Wilkes-Barre Police Capt. Robert Hughes told Newswatch 16 that rewards can lead to bad tips but detectives will investigate every lead seriously.

"We'll take that risk that it's going to help us. It may only give us one good tip and ten bad tips, but we're willing to take that chance,” said Hughes.

The Miller family issued a written statement Friday afternoon that said it is grateful for the donations to reward fund, but Kevin would be better remembered if future donations were redirected to first responders, libraries and theaters.

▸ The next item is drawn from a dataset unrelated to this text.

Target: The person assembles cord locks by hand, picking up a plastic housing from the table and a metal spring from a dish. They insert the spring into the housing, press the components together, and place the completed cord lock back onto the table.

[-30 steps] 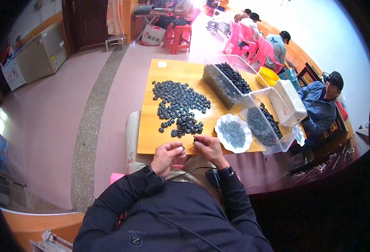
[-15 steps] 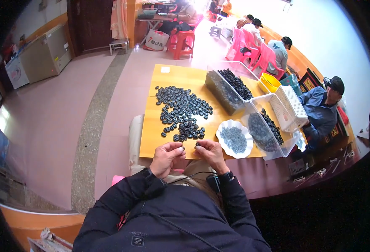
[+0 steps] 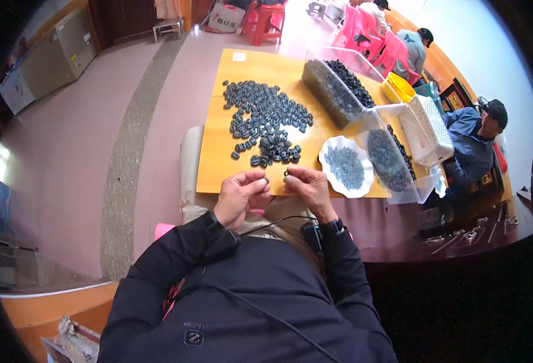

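Observation:
My left hand (image 3: 240, 196) is closed in a pinch at the near edge of the yellow table (image 3: 215, 175). A tiny piece shows at its fingertips, too small to name. Just to the right, my right hand (image 3: 310, 192) pinches a small black part (image 3: 287, 173) between thumb and finger. The two sets of fingertips face each other, a short gap apart. Beyond them lies a loose spread of small black oval parts (image 3: 260, 112), with a denser heap (image 3: 275, 149) at its near end. Beside my right hand stands a white scalloped dish (image 3: 368, 179) holding many small grey pieces (image 3: 344, 166).
Two clear plastic bins (image 3: 333, 100) (image 3: 421, 190) with black parts stand at the table's right. A white perforated basket (image 3: 439, 136) and a yellow bowl (image 3: 398, 89) are beside them. A person in blue (image 3: 469, 133) sits past the right side. Pink chairs (image 3: 393, 54) stand farther back.
The whole view has tipped downward, so the table sits higher in the picture. Both hands keep their pinches, fingertips still facing each other near the table's edge.

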Available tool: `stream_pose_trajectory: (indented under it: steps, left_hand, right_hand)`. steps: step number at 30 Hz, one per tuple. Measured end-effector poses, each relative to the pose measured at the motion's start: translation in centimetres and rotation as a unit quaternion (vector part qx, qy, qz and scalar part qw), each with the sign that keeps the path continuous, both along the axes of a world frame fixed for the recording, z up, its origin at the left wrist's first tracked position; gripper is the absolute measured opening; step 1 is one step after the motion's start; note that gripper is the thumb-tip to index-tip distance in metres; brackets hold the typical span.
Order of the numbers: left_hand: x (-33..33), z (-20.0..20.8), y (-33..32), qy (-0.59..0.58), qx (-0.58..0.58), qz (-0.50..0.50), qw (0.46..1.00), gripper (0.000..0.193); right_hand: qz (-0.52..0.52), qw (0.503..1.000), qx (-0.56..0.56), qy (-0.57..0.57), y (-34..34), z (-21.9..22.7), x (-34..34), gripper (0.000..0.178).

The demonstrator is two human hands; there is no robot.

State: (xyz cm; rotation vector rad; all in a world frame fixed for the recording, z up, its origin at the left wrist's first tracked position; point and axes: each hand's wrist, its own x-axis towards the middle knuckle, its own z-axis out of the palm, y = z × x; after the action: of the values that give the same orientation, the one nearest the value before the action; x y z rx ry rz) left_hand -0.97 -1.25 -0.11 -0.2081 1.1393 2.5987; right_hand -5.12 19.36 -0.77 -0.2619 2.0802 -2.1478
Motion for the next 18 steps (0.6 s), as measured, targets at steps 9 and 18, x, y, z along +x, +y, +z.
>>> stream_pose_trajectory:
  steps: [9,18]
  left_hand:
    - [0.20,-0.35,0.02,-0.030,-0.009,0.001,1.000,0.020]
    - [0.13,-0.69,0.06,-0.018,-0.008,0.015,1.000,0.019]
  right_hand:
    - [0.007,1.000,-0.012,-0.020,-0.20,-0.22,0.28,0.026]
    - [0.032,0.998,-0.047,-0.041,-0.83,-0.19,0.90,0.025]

Here is the statement: “It should be instinctive, our very nature, to do what is right. Satisfaction is it's own reward. Knowing that you righted a wrong, corrected an error, helped another, that "good" feeling you get when you've done something nice this should be enough.
We appreciate Mr. Glodzik's and Mr. Kadluboski's gesture and those of you who contributed.
We hope it assists the city and state law enforcement agencies.
However Kevin would be better memorialized by contributing to your local library because he loved to read, the theater, for his love of singing and dancing, to the volunteers in medicine & dentistry, so children don't suffer in poor health, to your local police, fire and ambulance , so they may have the funds to do their good deeds, when you are behind the wheel of your vehicle be alert, drive slower, put your cellphone away, be kind to others.
When the "hype" of this tragic accident fades from the public eye, our family will see the results of these actions and know that Kevin Miller made our world a better place.”